Paycheck Protection Program
  • The PPP is administered through the existing SBA 7(a) Guaranteed Loan program.
  • The forgivable loans can be obtained through more than 800 existing SBA-certified lenders, including banks, credit unions, and other financial institutions.
  • Consult your own preferred lender to confirm that they originate SBA 7(a) loans and alert the lender that you intend to apply for a loan under the PPP.
  • The loans require no personal guarantees or collateral.
  • The SBA will waive all applicable fees.
  • No repayment penalties apply to loans made before January 1, 2021.
  • Express loans of up to $1 Million, and up to a 7-year repayment term, are expected to be approved or denied in 36 hours.
  • The loans are generally available to businesses with no more than 500 employees.
  • Hotels and restaurants, however, may be eligible so long as they do not have "more than 500 employees per physical location."
  • Loan applicants must have a physical presence in a declared disaster area, so the loan should be sought where the operations exist, not where the company is incorporated or registered. 
  • The maximum loan amount is the lesser of: (a) $10 million, or; (b) the average total monthly payments for payroll costs (wages excluding compensation per employee of more than $100,000, plus payments for leave, insurance benefits, state/local tax, payments to certain contractors) multiplied by 2.5.
  • No specific showing of hardship is required to qualify for the loan. 
  • The loan applicant need only provide a "good faith" certification that: (a) current economic conditions necessitate the loan; and (b) the applicant will use the funds to "retain workers and maintain payroll or make mortgage payments, lease payments and utility payments.”
  • The loan can be used broadly for business expenses, including payroll costs, benefit costs, salaries and commissions, mortgage interest (but not principal), rent, utilities, and interest on loans, provided the loan was incurred prior to February 15, 2020.

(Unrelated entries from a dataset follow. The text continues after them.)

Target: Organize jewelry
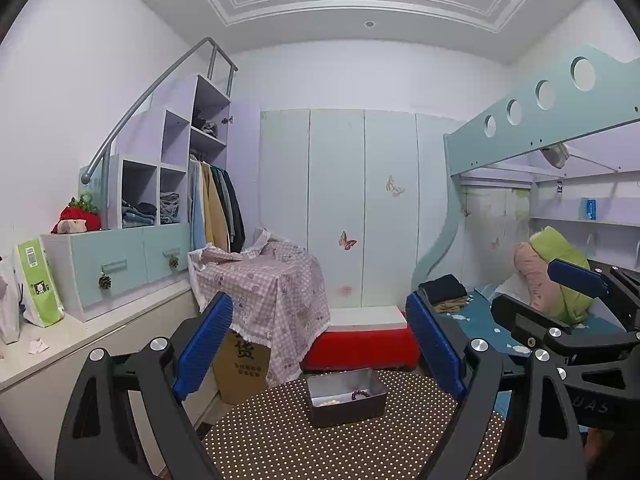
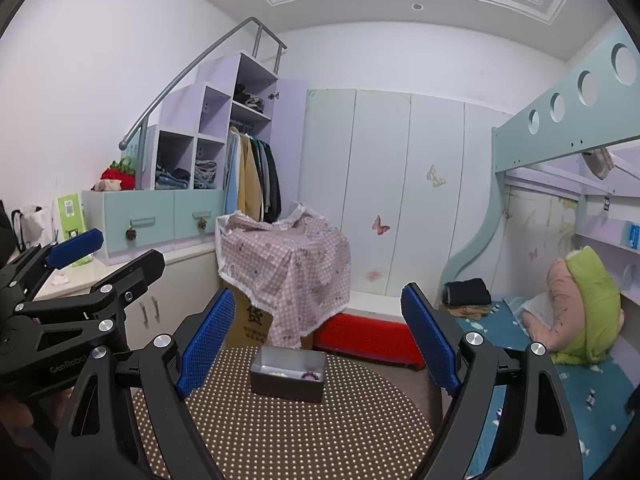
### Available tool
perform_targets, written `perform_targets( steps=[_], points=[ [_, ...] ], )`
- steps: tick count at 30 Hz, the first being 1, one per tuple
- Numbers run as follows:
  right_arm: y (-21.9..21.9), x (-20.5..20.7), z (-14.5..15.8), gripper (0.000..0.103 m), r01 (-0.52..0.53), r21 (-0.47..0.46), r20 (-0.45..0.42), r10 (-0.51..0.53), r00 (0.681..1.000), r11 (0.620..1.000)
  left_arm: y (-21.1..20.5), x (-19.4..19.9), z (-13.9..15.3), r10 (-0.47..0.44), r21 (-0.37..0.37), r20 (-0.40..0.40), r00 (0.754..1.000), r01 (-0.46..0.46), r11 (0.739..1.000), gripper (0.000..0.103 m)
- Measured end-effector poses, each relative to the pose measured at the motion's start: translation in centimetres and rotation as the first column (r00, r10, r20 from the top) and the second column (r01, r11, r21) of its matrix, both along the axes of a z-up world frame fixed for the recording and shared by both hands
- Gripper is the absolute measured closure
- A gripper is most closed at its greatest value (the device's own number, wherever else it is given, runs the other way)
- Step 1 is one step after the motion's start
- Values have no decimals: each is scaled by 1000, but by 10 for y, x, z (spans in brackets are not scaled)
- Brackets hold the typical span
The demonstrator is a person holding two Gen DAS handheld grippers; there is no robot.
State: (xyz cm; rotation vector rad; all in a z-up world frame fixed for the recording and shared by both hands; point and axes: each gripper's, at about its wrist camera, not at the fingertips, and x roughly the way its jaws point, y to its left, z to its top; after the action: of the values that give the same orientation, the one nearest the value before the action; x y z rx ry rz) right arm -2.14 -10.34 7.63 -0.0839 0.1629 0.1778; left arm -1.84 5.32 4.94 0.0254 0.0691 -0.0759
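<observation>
A grey metal box [image 1: 346, 398] stands on a round brown table with white dots [image 1: 320, 448]. Inside lie a dark purple bead bracelet [image 1: 360, 394] and a pale bead string [image 1: 328, 402]. My left gripper [image 1: 320, 352] is open and empty, held above and in front of the box. The right wrist view shows the same box [image 2: 287, 374] with the purple bracelet [image 2: 312, 376] and pale beads [image 2: 276, 372]. My right gripper [image 2: 318, 340] is open and empty, also raised before the box. Each gripper shows at the edge of the other's view.
A pink checked cloth covers a cardboard box [image 1: 264, 280] behind the table. A red bench [image 1: 360, 346] stands by the wardrobe. A bunk bed [image 2: 560, 340] with pillows is at the right. A white counter [image 1: 48, 348] with bags is at the left.
</observation>
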Motion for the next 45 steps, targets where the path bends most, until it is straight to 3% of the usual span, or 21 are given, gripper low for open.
perform_targets(
  steps=[45],
  points=[
    [1, 6, -4, 21, -9, 4, -12, 9, 1000, 1000, 0, 4, -1, 0, -1, -4, 1000, 0, 1000, 17]
  ],
)
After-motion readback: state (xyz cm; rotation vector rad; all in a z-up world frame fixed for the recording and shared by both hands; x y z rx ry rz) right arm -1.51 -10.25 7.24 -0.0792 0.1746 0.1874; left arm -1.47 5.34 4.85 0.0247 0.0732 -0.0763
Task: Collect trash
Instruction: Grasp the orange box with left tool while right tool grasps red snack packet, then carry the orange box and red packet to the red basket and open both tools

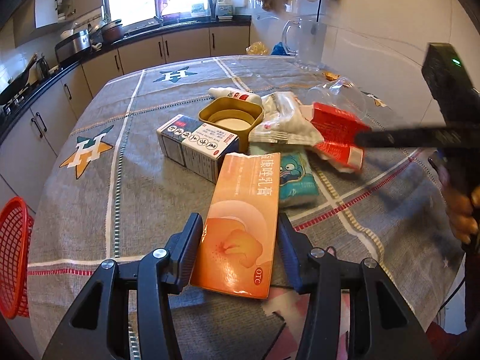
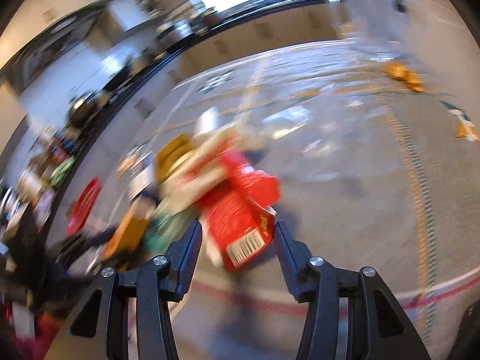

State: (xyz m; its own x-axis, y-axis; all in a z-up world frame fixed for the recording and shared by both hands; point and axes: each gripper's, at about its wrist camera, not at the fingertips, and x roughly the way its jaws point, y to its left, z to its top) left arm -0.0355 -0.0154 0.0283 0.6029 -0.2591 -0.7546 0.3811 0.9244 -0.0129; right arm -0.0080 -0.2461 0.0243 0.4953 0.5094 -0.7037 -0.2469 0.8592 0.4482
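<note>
Trash sits piled mid-counter (image 1: 99, 186) on the grey checked cloth, all of it clustered round the yellow tin (image 1: 231, 117). Orange carton (image 1: 240, 225) lies in front of the tin, its near end between the fingers of your left hand-held gripper (image 1: 240, 249); both pads press its sides, so it's gripped. Blue-white box (image 1: 195, 147) touches the tin's left front. Red packet (image 2: 240, 213) lies right of the tin, crumpled; your right hand-held gripper (image 2: 238, 249) straddles its near end, half open, pads just beside it, contact unclear through blur. White wrappers (image 1: 285, 120) are between tin and red packet. Red basket (image 1: 13, 258) hangs well left of the tin, off the counter edge.
</note>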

  • The employer is eligible for forgiveness of the loan in an amount equal to the cost of maintaining “payroll continuity” during the eight week period after loan origination. Subject to certain limitations, “payroll continuity” includes payroll costs, interest on any covered mortgage obligation or covered rent obligation and utility payments. Essentially, the loan can turn into a grant.
  • There are several reasons the amount of the loan forgiveness may be reduced. Those reasons include:
  • A reduction in total employee wages of more than 25 percent (among those earning $100,000 or less annually) as compared to the time period used to calculate the average payroll costs for the original loan amount.
  • A reduction in staffing by comparing the full-time equivalent staffing on June 30, 2020 to a reference period of March 1, 2019 - June 30, 2019 or January 1, 2020 - February 29, 2020, whichever period was used to calculate the average payroll costs for the original loan amount.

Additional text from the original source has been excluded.